Santo Domingo.- El Instituto Nacional de Protección de los Derechos del Consumidor (Pro Consumidor), bajo la dirección ejecutiva de Eddy Alcántara, sostuvo una reunión con representantes de las principales cadenas de supermercados del país para analizar la situación relacionada con las denominadas “líneas blancas”. El objetivo central del encuentro fue garantizar el cumplimiento de las normas de registro sanitario y etiquetado, así como proteger a los consumidores en la República Dominicana.
La reunión, celebrada en la sede de la institución, forma parte de un proceso de diálogo impulsado por Pro Consumidor para conocer de primera mano las diferencias existentes entre los sectores industriales y los establecimientos comerciales. Esto busca procurar soluciones que aseguren el respeto a las normativas vigentes y la protección efectiva de los derechos de los consumidores.
Durante el encuentro, Alcántara explicó que este tema ha sido tratado previamente con el director de la Dirección General de Medicamentos, Alimentos y Productos Sanitarios (DIGEMAPS), Marco Balaguer. Ambos acordaron abordar con seriedad la situación del registro sanitario de estos productos, con el fin de llevar tranquilidad tanto al sector productivo como al comercial.

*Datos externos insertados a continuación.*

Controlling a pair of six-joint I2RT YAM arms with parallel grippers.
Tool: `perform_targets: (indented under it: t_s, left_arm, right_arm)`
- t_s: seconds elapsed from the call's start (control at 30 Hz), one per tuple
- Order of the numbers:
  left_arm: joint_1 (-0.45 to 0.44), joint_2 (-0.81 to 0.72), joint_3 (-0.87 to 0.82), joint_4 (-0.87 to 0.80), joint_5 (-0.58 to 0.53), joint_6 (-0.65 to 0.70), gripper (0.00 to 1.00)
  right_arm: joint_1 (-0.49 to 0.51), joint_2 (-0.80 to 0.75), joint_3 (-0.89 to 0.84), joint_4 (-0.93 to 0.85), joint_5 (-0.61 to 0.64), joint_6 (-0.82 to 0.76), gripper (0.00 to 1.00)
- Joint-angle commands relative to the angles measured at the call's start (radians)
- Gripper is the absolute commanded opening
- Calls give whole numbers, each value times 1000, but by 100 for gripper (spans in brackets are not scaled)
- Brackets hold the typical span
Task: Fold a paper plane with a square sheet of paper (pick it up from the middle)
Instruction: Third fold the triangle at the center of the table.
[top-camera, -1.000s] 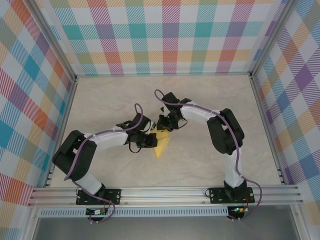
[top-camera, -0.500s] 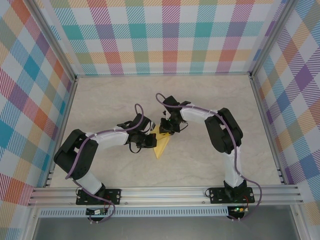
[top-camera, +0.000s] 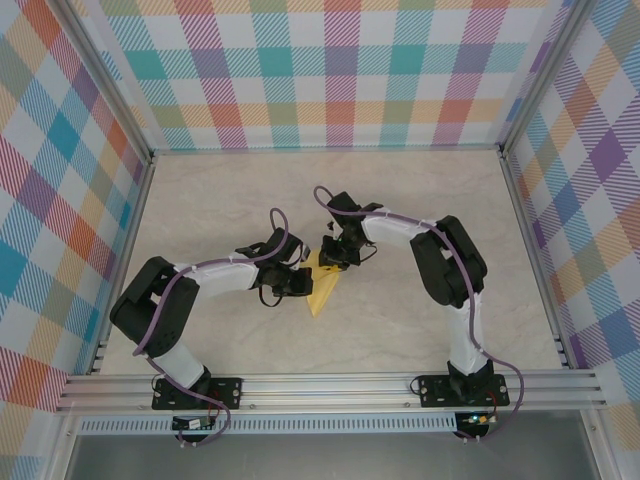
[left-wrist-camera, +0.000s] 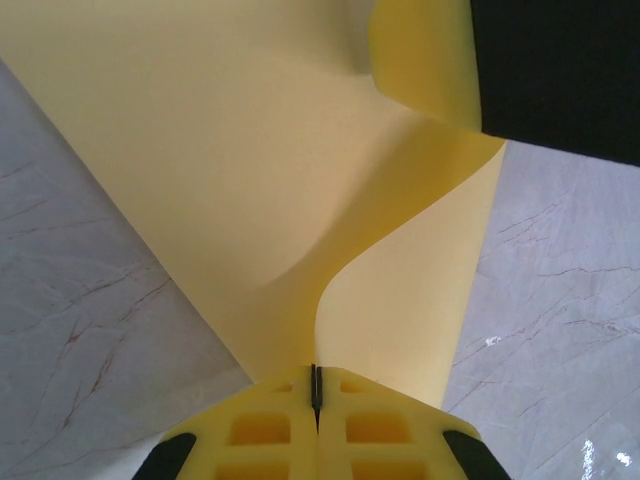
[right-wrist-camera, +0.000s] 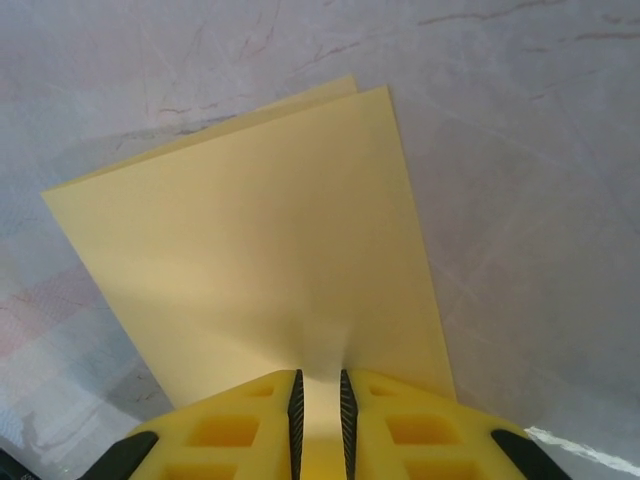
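Note:
The square sheet of paper (top-camera: 325, 291) is a creased yellow wedge on the marble table, its point toward the arms. My left gripper (top-camera: 305, 282) is at its left edge. In the left wrist view this gripper (left-wrist-camera: 316, 368) is shut, and a curled flap of the paper (left-wrist-camera: 250, 180) rises from the seam between its pads. My right gripper (top-camera: 331, 259) is at the wedge's far end. In the right wrist view its jaws (right-wrist-camera: 319, 375) stand a narrow slit apart, closed on a soft raised ridge of the layered paper (right-wrist-camera: 260, 240).
The pale marble tabletop (top-camera: 420, 310) is walled by checked panels on three sides, with aluminium rails (top-camera: 330, 385) along the near edge. Both forearms meet over the table's middle, close to each other.
The right gripper has shifted slightly down and left onto the paper's far end. The left gripper has stayed shut in place.

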Motion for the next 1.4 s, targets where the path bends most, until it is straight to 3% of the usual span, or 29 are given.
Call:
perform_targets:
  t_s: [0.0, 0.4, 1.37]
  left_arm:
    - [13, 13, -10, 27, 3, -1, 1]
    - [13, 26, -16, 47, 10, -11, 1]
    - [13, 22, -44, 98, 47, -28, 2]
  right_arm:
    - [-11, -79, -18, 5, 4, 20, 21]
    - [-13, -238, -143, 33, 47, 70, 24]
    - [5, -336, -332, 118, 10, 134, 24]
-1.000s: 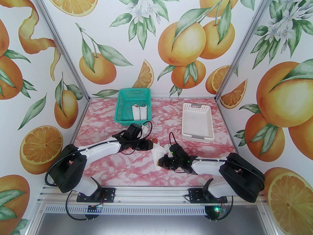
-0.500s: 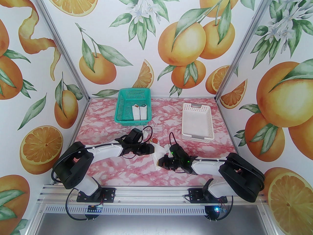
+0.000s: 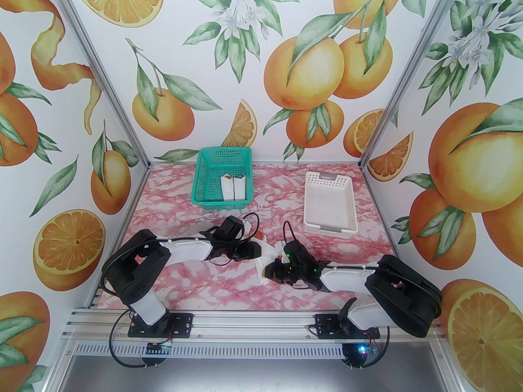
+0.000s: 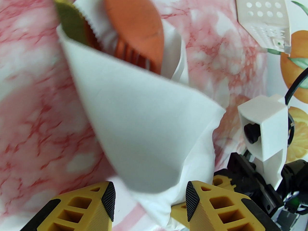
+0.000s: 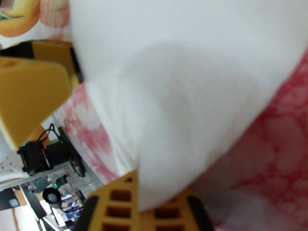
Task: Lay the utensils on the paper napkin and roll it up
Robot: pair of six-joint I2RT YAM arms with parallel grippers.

El funcionario reiteró el compromiso de Pro Consumidor de velar por el cumplimiento de las disposiciones legales que regulan la comercialización de productos en la República Dominicana. Esta labor se realiza en defensa de la salud, la seguridad y los derechos económicos de los consumidores.
Alcántara recordó que en 2022, la institución emitió la Resolución 1579-22 sobre Cumplimiento de Etiquetado de Alimentos. Dicha resolución establece la obligatoriedad de acatar la norma NORDOM 53, que rige el etiquetado general de alimentos previamente envasados. Esta normativa define los requisitos que deben cumplir las etiquetas de los productos comercializados en el país, incluyendo información clara y veraz para los consumidores.
Desde la entrada en vigencia de esta disposición, la entidad ha desarrollado un amplio programa de supervisión y vigilancia, mediante operativos permanentes realizados por su cuerpo de inspectores en supermercados, almacenes y otros establecimientos comerciales.
“Como resultado de estas acciones de verificación, hemos revisado y retirado del mercado aquellos productos que no cumplen con las normas establecidas, que no están aptos para el consumo o que pudieran representar algún riesgo para la salud de los consumidores”, señaló Alcántara.
El director subrayó que el objetivo fundamental de estas medidas es garantizar la inocuidad y calidad de los productos que llegan a la población, fortaleciendo los mecanismos de control para evitar irregularidades en la comercialización de alimentos y otros bienes de consumo.
Asimismo, reiteró el llamado a proveedores, importadores y comerciantes a cumplir estrictamente con las normativas vigentes, al considerar que estas disposiciones son herramientas esenciales para proteger los derechos a la salud, a la información veraz y a los intereses económicos de los ciudadanos.
Finalmente, Alcántara adelantó que estas reuniones continuarán en los próximos días con los distintos actores involucrados en el tema. Indicó además que se prevé la participación del ministro de Industria, Comercio y Mipymes, Eduardo Sanz Lovatón, así como de otras instituciones del Estado, con el propósito de construir una solución consensuada que garantice el cumplimiento de la ley y la estabilidad del mercado.